The increasing demand will lead to the solution
Professor at the Faculty of Orientalism at the Higher School of Economics in Moscow, Rami Al-Qalyubi, said in statements to “Economy Sky News Arabia” that the seriousness of the issue lies in the fact that the price ceiling and embargo decision appears at first glance to be limited to the countries of the European Union and the countries of the Western bloc, but it actually hinders the transportation of Russian oil. Around the world, because most countries demand insurance policies for oil tankers, as Turkey demands.
But Al-Qalyubi stressed that the market is ultimately subject to supply and demand, given all the pressures that Russia has been subjected to, as it has been able in recent months to achieve huge sales of oil to China and India and compete with major oil-producing countries, and then gradually Russia will find a solution to the current crisis, and will work To circumvent these sanctions by offering discounts on Russian oil, and Russian oil is essentially cheaper than Brent crude, because it contains higher levels of sulfur, and at the end of last November it was sold at $52 a barrel.
He added that even if Russia lowered the price to less than that, it would not be a loser, because the Russian budget during the past years was set on the basis of a price ranging between 40 and 45 dollars per barrel, and Russia was depositing oil benefits in Western assets that were eventually confiscated, and then If Russia offers discounts on oil, it will not lose and will push buyers to search for ways to provide insurance policies for Russian oil tankers, and Russia will thus find gradual solutions.

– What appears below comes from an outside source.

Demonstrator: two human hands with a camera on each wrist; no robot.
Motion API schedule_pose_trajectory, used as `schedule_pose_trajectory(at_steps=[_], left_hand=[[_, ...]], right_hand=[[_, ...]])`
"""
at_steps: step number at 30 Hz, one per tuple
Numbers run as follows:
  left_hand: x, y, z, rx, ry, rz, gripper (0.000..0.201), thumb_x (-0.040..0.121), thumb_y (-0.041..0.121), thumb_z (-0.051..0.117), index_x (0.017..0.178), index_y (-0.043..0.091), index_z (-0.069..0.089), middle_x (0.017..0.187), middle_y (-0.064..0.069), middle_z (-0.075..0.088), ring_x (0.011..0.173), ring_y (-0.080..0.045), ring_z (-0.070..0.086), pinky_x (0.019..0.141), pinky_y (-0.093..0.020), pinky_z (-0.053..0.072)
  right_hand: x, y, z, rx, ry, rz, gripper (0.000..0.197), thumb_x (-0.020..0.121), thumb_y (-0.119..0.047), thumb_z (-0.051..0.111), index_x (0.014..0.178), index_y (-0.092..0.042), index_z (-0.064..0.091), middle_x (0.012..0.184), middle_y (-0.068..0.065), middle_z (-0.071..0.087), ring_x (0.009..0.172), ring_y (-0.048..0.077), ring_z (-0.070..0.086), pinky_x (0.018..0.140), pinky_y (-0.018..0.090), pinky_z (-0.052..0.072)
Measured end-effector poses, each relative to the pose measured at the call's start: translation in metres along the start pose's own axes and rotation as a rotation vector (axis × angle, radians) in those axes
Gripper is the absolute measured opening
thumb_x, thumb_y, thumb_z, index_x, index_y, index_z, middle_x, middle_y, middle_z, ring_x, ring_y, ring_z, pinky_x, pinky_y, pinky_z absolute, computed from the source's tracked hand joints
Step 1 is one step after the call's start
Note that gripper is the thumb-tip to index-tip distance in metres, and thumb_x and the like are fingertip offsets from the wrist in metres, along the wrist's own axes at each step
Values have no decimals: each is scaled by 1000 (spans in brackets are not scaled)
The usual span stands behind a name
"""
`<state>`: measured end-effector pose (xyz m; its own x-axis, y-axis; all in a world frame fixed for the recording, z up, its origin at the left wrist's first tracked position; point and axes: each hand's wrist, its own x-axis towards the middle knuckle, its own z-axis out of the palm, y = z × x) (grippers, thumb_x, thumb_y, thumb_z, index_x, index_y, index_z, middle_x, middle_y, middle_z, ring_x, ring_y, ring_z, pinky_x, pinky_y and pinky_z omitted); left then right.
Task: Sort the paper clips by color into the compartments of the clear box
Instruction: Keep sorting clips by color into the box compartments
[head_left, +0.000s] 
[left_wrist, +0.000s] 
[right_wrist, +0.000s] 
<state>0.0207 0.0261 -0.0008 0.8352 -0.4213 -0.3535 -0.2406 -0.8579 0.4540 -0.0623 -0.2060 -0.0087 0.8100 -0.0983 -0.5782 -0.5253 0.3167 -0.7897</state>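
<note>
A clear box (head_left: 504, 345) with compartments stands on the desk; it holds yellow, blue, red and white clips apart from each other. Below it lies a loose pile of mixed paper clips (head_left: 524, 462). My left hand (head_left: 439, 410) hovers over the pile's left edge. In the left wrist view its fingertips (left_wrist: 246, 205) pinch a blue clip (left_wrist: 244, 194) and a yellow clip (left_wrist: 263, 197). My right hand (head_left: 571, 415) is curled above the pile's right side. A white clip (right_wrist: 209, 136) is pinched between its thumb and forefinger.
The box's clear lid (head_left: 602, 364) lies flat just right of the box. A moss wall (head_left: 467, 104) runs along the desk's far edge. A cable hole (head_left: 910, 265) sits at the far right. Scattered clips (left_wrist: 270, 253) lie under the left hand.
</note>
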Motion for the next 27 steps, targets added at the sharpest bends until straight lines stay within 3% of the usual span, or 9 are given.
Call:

He pointed out that one of the solutions that Russia will also resort to is changing the origin of the oil. In the case of gas, Russia will work to establish a gas complex in Turkey, so that the Russian gas becomes Turkish, and thus this will be an alternative mechanism for evading European and Western sanctions, and if the West has not been able to completely ban it. For Venezuelan and Iranian oil from the global market, it will not be able to remove a country the size of Russia from the supplies of global markets. As for Turkey’s position and its request for insurance documents from Russian oil tankers, this means that Turkey is not an ally of Russia, but rather a trading partner, and it can abandon Moscow if it gets an offer. Better than Europe.
At the same time, he stressed that the issue of the Russian oil embargo will definitely affect the Western system negatively, and will lead to a further increase in energy prices, and therefore the West itself and Western companies will search for a way out of this crisis before Russia itself, in addition to the fact that Russian gas is mainly transported Through the pipes and will not be affected much by the ban.